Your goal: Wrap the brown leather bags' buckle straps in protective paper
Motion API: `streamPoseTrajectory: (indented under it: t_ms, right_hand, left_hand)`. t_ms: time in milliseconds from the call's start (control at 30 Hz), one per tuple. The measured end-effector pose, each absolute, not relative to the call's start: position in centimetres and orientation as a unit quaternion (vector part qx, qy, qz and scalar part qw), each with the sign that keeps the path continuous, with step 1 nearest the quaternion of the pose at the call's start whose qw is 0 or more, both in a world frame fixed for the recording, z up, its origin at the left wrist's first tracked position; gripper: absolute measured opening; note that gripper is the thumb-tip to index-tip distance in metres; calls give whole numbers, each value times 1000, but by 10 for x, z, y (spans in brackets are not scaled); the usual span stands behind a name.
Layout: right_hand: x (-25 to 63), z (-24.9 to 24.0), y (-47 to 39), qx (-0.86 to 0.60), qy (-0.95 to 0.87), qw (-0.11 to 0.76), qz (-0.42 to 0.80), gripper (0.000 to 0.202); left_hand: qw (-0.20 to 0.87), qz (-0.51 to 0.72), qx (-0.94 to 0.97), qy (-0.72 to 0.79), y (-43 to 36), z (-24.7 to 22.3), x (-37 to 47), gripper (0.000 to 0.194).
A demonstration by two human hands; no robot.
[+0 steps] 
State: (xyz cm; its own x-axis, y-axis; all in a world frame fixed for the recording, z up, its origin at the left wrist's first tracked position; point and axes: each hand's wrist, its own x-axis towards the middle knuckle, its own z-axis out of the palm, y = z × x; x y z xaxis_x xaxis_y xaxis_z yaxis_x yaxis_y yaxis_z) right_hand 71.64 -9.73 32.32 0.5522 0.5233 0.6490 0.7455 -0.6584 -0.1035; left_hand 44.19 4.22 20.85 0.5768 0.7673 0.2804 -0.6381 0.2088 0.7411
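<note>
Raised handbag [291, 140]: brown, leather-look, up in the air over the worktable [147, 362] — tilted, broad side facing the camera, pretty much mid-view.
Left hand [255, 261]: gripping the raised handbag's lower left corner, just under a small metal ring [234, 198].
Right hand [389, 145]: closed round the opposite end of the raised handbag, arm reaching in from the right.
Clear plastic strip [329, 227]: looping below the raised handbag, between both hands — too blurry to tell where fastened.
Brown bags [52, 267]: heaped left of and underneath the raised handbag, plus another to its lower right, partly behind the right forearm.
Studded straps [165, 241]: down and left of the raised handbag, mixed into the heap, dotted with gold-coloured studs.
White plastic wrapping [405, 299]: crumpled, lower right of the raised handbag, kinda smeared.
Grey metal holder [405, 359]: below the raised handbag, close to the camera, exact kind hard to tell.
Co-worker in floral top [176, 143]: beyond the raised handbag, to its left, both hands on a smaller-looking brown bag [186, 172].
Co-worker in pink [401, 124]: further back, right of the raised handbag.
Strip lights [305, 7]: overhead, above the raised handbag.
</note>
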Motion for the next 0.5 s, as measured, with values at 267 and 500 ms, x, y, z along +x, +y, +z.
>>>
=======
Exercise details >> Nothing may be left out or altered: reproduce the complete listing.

Output of the exercise >>
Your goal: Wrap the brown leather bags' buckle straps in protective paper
Motion API: `streamPoseTrajectory: (indented under it: t_ms, right_hand, left_hand)`. t_ms: time in milliseconds from the call's start (control at 30 Hz), one per tuple. The measured end-effector pose, each absolute, not relative to the call's start: position in centimetres and orientation as a unit quaternion (vector part qx, qy, qz and scalar part qw), each with the sign that keeps the path continuous, with step 1 nearest the quaternion of the pose at the call's start whose qw is 0 or more, both in a world frame fixed for the recording, z up, its origin at the left wrist's first tracked position; gripper: absolute measured opening; note that gripper is the thumb-tip to index-tip distance in metres; calls give whole numbers, each value times 1000, but by 10 for x, z, y (spans in brackets are not scaled); the usual span stands behind a name.
Layout: right_hand: x (-25 to 63), z (-24.9 to 24.0), y (-47 to 39), qx (-0.86 to 0.60), qy (-0.95 to 0.87), qw (-0.11 to 0.76), qz (-0.42 to 0.80), gripper (0.000 to 0.202); left_hand: qw (-0.20 to 0.87), qz (-0.51 to 0.72), qx (-0.94 to 0.97), qy (-0.72 to 0.79), y (-43 to 36), z (-24.7 to 22.3), x (-37 to 47), gripper (0.000 to 0.194).
A demonstration by two human hands; no robot.
[+0 steps] 
State: (xyz cm; its own x-axis, y-axis; all in a world frame fixed for the recording, z up, its origin at the left wrist's first tracked position; point and axes: each hand's wrist, its own x-axis towards the middle knuckle, its own z-axis out of the palm, y = z × x; x y z xaxis_x xaxis_y xaxis_z yaxis_x yaxis_y yaxis_z) right_hand 71.64 -9.73 32.32 0.5522 0.5233 0.6490 0.7455 -0.6584 -0.1035; left_hand 44.19 4.22 20.85 0.5768 0.7673 0.2804 -0.6381 0.2088 0.7411
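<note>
Raised handbag [291, 140]: brown, leather-look, up in the air over the worktable [147, 362] — tilted, broad side facing the camera, pretty much mid-view.
Left hand [255, 261]: gripping the raised handbag's lower left corner, just under a small metal ring [234, 198].
Right hand [389, 145]: closed round the opposite end of the raised handbag, arm reaching in from the right.
Clear plastic strip [329, 227]: looping below the raised handbag, between both hands — too blurry to tell where fastened.
Brown bags [52, 267]: heaped left of and underneath the raised handbag, plus another to its lower right, partly behind the right forearm.
Studded straps [165, 241]: down and left of the raised handbag, mixed into the heap, dotted with gold-coloured studs.
White plastic wrapping [405, 299]: crumpled, lower right of the raised handbag, kinda smeared.
Grey metal holder [405, 359]: below the raised handbag, close to the camera, exact kind hard to tell.
Co-worker in floral top [176, 143]: beyond the raised handbag, to its left, both hands on a smaller-looking brown bag [186, 172].
Co-worker in pink [401, 124]: further back, right of the raised handbag.
Strip lights [305, 7]: overhead, above the raised handbag.
</note>
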Motion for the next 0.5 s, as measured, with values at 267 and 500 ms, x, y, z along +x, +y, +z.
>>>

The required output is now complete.